What is 3D Printing?
3D Printing has actually been around a lot longer than you may realize. In 1986, the first U.S. Patent was granted for 3D Printing by Charles Hull for his new technology he dubbed Stereolithography. Hull’s patent (U.S. Patent 4,575,330) was entitled “Apparatus for Production of Three-Dimensional Objects by Stereolithography” and marked the creation of a new industry that would create an entirely new option for how things could be made that could be used by virtually anyone.
While Stereolithography was the first technology in the family of technologies we now call 3D Printing, there are actually a number of unique methods of 3D Printing, but they all share one common theme, an additive layered-based creation of physical objects, and that concept is the core of what makes 3D Printing different from everything else.
What does ‘an additive layered-based creation of physical objects’ mean? First it helps to understand the difference between Subtractive Manufacturing and Additive Manufacturing. Subtractive Manufacturing starts with a block of material and uses tools to remove sections bit by bit, as an artist would sculpting a statue from a block of stone. Whereas Additive Manufacturing starts with a totally empty work table, and adds material bit by bit, as you would building up a brick wall from scratch, from the bottom up.
The best way to describe this ‘additive layered-based creation of physical objects’ concept is to have you imagine a solid rubber ball and a deli slicer. Now, imagine putting the ball into the deli slicer and then slice by slice turning the ball into a stack of deli thin slices of rubber. Each slice would be its own circular disk. If you were to pick up all the slices and stack them in the correct order, you’d have the solid ball again. This is basically what is happening in a layered-based manufacturing process, commonly known as 3D Printing.
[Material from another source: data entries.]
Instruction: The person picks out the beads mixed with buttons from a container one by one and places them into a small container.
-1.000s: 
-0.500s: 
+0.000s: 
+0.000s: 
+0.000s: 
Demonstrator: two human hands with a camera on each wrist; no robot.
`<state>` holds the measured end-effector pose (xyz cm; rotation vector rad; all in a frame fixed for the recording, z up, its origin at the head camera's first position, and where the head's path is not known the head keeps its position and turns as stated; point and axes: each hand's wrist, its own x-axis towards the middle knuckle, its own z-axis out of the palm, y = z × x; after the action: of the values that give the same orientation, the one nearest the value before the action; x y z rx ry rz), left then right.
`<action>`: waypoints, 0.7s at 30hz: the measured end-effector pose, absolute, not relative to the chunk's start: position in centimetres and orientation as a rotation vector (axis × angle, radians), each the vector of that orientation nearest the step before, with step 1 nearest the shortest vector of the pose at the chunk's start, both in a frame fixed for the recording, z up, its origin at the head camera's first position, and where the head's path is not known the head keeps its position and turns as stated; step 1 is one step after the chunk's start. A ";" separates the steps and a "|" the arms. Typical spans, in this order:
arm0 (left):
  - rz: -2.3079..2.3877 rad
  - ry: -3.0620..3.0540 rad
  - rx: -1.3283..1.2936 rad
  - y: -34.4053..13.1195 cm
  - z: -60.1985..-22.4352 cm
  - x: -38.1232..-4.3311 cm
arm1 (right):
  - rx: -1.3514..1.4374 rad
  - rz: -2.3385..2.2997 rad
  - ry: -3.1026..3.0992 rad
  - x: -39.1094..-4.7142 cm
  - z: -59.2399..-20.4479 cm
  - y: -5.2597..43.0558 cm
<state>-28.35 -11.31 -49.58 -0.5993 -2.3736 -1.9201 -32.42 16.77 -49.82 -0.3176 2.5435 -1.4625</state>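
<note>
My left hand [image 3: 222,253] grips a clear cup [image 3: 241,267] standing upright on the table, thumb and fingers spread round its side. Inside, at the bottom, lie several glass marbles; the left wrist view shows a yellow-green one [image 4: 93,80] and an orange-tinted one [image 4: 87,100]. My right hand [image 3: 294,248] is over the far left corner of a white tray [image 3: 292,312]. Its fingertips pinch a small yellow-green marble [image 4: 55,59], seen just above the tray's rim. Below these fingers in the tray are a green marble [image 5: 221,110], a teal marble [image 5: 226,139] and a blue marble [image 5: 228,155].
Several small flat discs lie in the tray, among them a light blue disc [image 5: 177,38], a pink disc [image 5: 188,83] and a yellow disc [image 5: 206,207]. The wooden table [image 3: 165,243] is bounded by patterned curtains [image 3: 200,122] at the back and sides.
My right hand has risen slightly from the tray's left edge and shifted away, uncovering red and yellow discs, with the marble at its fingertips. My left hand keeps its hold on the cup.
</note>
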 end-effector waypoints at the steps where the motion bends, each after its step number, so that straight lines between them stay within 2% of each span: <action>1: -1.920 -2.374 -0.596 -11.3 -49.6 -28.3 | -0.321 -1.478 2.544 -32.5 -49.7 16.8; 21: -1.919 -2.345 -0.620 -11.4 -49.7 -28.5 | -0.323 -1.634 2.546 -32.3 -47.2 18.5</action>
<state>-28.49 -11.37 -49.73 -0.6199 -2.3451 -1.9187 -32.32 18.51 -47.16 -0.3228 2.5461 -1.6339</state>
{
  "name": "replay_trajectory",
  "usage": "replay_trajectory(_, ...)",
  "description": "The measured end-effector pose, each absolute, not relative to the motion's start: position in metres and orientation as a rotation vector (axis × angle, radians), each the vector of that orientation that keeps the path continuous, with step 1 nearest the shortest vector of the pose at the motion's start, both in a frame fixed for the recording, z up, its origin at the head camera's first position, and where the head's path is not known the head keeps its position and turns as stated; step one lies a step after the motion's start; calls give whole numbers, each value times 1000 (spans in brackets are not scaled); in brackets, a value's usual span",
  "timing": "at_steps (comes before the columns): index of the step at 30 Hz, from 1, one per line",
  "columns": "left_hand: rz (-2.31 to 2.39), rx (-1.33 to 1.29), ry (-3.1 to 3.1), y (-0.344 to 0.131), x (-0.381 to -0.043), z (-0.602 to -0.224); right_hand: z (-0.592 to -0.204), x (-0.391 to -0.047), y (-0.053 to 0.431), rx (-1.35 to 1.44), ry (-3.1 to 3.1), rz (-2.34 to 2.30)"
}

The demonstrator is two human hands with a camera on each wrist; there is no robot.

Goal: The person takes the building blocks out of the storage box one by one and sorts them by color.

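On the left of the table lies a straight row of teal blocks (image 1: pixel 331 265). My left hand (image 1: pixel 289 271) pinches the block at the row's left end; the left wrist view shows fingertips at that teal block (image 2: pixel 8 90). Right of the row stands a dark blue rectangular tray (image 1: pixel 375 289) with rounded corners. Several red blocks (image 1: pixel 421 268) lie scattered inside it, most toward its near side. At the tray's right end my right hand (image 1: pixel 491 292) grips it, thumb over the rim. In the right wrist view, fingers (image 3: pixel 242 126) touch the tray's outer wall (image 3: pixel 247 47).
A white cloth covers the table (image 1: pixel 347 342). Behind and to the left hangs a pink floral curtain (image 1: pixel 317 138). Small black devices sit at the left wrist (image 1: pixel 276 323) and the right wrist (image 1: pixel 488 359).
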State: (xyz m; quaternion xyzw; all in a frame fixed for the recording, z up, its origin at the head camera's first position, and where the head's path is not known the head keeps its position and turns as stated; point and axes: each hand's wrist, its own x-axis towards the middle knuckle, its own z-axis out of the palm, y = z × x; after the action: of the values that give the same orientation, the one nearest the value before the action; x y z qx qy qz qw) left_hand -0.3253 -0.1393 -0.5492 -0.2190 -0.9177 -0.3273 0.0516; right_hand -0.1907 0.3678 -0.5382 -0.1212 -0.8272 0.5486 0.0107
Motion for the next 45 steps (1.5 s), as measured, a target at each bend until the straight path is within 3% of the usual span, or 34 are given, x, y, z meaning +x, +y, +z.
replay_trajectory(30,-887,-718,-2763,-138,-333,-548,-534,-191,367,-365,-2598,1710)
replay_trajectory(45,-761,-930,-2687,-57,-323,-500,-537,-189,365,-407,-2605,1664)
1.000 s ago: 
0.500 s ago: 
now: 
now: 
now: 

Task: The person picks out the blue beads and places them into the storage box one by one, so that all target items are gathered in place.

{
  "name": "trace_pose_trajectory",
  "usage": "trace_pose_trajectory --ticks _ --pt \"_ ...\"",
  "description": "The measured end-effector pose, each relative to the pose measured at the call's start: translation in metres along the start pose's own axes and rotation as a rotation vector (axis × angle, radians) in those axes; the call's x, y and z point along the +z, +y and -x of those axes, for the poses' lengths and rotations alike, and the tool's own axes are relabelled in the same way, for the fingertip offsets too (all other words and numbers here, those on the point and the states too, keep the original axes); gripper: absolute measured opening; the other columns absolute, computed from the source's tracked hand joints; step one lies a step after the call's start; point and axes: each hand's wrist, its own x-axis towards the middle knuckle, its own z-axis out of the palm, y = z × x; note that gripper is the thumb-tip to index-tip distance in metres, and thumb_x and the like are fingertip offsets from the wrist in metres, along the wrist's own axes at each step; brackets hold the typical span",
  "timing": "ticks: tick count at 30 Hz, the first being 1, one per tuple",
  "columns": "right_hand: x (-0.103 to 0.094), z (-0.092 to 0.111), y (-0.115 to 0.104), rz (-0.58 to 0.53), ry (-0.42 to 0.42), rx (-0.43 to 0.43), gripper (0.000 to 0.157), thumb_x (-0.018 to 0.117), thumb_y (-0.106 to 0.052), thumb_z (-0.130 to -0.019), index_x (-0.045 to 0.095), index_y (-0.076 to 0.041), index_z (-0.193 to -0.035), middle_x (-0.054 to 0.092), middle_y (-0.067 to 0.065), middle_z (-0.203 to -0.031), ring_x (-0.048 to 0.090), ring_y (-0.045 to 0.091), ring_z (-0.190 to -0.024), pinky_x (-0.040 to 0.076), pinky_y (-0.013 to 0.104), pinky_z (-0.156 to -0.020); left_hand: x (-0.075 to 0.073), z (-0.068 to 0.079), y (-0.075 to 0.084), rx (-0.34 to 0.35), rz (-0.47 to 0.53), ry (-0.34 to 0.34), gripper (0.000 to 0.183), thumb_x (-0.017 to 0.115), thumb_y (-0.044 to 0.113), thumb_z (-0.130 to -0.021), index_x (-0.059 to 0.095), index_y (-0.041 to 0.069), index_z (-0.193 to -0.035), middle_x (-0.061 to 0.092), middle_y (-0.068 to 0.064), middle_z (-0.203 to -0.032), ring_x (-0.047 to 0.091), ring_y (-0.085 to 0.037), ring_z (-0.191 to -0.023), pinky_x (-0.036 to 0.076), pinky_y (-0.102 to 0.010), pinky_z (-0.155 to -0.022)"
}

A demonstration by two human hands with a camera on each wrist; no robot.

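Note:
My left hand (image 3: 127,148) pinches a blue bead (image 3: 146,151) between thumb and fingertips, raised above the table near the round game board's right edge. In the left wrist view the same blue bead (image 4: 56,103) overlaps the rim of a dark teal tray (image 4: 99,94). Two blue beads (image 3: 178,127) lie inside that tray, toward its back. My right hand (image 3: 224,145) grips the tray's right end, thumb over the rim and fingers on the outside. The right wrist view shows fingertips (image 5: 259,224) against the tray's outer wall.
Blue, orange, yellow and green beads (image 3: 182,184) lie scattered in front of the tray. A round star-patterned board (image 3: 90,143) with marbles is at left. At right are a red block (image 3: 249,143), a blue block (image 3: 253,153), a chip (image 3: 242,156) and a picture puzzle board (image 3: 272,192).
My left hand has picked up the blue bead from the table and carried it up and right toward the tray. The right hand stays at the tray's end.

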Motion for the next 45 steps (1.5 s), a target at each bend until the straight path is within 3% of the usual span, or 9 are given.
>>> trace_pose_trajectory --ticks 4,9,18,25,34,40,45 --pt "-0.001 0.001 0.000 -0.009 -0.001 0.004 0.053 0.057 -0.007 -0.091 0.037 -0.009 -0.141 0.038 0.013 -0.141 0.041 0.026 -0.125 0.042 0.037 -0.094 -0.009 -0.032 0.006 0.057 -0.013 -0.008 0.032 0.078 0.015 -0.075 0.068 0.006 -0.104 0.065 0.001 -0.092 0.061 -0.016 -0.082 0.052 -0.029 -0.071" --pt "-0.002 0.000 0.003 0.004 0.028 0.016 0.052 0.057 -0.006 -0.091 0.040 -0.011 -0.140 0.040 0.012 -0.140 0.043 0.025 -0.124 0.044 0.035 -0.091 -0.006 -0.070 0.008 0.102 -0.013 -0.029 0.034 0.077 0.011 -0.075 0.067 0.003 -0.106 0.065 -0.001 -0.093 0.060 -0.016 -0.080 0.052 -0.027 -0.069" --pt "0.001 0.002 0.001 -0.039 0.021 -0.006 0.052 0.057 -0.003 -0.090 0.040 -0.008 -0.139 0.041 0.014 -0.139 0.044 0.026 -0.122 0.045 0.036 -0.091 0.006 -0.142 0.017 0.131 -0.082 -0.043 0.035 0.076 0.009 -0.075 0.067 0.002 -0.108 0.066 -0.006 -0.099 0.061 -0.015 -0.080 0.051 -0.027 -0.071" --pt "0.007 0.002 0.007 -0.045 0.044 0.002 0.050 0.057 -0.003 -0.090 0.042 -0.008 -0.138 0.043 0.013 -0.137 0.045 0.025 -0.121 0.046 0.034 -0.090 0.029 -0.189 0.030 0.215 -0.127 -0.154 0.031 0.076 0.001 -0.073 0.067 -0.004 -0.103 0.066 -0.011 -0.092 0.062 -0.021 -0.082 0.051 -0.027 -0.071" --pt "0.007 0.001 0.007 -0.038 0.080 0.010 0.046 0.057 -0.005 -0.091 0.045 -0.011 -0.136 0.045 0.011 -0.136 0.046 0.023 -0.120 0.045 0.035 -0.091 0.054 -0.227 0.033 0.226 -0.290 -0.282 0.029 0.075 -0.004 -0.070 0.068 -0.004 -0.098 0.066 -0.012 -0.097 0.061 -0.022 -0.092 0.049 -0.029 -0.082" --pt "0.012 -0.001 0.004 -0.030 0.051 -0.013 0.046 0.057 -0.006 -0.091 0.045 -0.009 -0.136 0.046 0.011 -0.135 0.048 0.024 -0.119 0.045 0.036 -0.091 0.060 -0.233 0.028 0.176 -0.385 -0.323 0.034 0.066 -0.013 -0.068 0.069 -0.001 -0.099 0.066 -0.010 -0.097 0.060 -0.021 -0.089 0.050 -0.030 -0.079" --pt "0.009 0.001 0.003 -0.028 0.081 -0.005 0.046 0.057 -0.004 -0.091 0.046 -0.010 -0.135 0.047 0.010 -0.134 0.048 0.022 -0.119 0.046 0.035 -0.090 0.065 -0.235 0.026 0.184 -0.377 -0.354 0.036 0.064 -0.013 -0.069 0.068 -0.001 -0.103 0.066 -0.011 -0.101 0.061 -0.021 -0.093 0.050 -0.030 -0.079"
The ball in our example starts as a 3D CAD model created in a computer program by a CAD designer or engineer. Then specialized software slices the ball up into those very thin digital deli slices. The computer program then sends each slice to the 3D Printer to build each one consecutively one at a time. This works in a very similar fashion to how your home printer prints one page of document at time, each page can be thought of as a single slice. When the 3D Printer receives the first slice, it builds (or prints) the first tiny circular disk representing the very first slice of the ball. Then right on top of that first slice, it builds another slightly larger circular disk. Then on top of that one, another disk, and so on, disk by disk on top of one another until the ball has been fully re-created. This could take hundreds or thousands of disk slices depending on the size of the ball and thickness of the slice. Each different type of 3D Printing machine will allow for larger or smaller objects, and thicker or thinner layers depending on that 3D Printing technology’s unique characteristics.
Now we’ve just been talking about a ball and the resulting disks after slicing, but really any shape and lots of materials can go through this process. From a model of a house, a statue, a cell phone case, to at its limits, a human heart (yes, there are scientists and engineers actually working on that right now). One of the very best and unique aspects of 3D Printing is that because of this layered-based approach to building parts, extremely complex shapes can be created that other standard manufacturing technologies couldn’t even get close to. This aspect alone has really opened up the doors for producing very unique parts that were not possible before with traditional manufacturing technologies.
So now that you know that 3D Printing is actually a layered-based manufacturing process that creates objects slice by slice, layer by layer, in an additive fashion, you’re way ahead of the game when it comes time to learn about the details of each of the different 3D Printing technologies in our future articles to come.